In order to quantify the degree of structural similarity of mouse and zebrafish Six2-Six3 clusters, we focused on a set of 18 regions that are conserved at the sequence level between the two species, comparing the distance heat maps corresponding to these regions (Fig 4E and 4F and S3 Table). The strong correlation observed between these two sets of distances (Spearman rank correlation ρ = 0.81) shows the high degree of topological conservation in the two species. Indeed, the two species have maintained very similar relative distances between these conserved regions, with an average change of just 20% (S6 Fig). Interestingly, the vast majority of distance changes were all in the same direction, decreasing their relative distances in mouse in comparison with zebrafish (red bins, Fig 4F). We hypothesize that the greater compaction in mouse helps compensate for the larger sequence length of this species, maintaining therefore similar 3D structural organizations in the two vertebrate lineages. Nevertheless, we are aware that the differences in the techniques used to model both loci could influence the final modeling.

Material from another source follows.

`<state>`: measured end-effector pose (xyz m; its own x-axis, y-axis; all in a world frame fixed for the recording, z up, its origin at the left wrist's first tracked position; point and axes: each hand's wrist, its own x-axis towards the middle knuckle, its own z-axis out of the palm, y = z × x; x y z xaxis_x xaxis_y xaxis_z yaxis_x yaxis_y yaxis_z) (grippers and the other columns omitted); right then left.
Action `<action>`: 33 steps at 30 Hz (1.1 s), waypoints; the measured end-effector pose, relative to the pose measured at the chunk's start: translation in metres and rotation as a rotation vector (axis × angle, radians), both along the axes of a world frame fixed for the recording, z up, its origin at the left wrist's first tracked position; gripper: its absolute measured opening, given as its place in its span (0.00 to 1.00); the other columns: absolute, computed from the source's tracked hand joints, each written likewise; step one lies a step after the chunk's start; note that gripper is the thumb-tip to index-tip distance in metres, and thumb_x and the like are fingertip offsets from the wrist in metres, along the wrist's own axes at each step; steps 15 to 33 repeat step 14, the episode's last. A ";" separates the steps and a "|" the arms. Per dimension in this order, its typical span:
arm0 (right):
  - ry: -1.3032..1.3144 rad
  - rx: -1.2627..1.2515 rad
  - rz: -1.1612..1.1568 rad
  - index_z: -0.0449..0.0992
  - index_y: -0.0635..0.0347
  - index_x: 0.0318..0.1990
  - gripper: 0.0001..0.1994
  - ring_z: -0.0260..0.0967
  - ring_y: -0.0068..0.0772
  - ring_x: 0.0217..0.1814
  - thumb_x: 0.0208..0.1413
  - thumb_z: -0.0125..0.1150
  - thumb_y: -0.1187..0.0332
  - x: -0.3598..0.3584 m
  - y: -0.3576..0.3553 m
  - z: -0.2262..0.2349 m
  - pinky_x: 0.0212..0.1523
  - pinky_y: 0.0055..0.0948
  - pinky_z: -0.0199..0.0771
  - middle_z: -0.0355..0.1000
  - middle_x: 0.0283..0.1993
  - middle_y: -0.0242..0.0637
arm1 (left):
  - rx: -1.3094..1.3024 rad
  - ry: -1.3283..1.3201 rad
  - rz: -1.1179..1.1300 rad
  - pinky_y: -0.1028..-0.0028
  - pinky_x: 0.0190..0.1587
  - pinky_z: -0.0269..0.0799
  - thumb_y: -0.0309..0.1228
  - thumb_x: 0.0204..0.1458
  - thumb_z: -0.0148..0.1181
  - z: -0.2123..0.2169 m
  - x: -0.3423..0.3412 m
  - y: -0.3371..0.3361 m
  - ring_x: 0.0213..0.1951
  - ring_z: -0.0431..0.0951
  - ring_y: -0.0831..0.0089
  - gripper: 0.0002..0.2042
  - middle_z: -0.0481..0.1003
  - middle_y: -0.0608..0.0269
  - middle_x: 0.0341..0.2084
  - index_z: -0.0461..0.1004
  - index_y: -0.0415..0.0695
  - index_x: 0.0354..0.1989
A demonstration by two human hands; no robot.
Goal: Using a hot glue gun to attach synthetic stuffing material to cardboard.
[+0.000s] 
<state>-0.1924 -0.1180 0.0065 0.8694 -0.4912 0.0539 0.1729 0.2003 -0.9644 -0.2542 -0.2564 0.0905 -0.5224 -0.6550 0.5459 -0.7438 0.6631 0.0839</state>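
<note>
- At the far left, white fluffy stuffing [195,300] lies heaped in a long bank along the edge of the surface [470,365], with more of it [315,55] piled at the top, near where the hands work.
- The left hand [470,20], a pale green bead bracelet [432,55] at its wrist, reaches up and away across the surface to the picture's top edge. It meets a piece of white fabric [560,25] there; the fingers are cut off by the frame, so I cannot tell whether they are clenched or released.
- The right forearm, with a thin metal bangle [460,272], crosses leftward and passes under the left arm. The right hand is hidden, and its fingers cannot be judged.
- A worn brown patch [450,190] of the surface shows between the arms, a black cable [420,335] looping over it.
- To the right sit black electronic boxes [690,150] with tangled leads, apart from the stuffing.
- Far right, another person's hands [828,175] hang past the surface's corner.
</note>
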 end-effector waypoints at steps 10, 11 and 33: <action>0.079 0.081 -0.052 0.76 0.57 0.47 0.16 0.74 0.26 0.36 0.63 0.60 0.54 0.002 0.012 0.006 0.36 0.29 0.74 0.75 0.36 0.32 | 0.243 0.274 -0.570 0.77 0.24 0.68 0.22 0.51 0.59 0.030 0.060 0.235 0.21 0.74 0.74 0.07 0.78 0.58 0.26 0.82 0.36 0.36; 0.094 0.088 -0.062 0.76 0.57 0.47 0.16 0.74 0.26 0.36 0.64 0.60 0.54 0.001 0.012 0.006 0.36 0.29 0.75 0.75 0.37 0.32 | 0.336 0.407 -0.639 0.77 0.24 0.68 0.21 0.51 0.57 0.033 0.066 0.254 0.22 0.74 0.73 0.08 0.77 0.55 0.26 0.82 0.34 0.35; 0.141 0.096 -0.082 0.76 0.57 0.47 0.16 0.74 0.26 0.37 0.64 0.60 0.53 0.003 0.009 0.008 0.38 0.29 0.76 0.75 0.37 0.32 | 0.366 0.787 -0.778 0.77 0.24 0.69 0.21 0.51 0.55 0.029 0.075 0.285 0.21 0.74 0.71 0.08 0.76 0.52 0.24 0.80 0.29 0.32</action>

Directionality index analysis was also applied in these regions to call TAD boundaries (Fig 4B and 4D). A TAD boundary is found between the genes Six2 and Six3 in both species, supporting the conserved bipartite configuration of the clusters. Thus, our results show that the evolutionary conservation of gene expression in this cluster is not only due to the presence of conserved regulatory regions but also to a largely constrained 3D chromatin topology along the vertebrate lineage.
Thinking about the chromatin as a 3D structure and trying to unravel its spatial organization have become necessary steps to properly understand genetic information in a functionally coherent manner. 3C-based methods can help to achieve this goal, but existing techniques provide different compromises between resolution, scope and costs and can therefore be difficult to implement from economical and technical points of view.
The tool presented here, 4Cin, can generate 3D models and derive vHi-C contact maps from a reduced number of 4C-seq datasets, uniting some of the specific advantages of different 3C techniques in a cost-effective manner. This makes 4Cin particularly useful for a broad range of single-locus studies dealing with multiple samples, conditions or species in which detailed 3D chromatin profiling was until now economically unfeasible. We have illustrated this with detailed examples showing the important biological implications and the multiple possibilities to test specific hypotheses that 4Cin can offer.
In order to generate reliable 3D models, various steps of the process have to be taken with additional caution: Data obtained from different species, tissues, time points or different experiments (like simulating virtual 4C-seq data from Hi-C data) should be carefully harmonized before integration with 4Cin, and, likewise, a proper normalization of these data has to be carried out (check 4C-seq data processing in Methods section). In addition, the tool expects data to be derived from multiple cells and it is not optimized to be used with single-cell 3C-based experiments.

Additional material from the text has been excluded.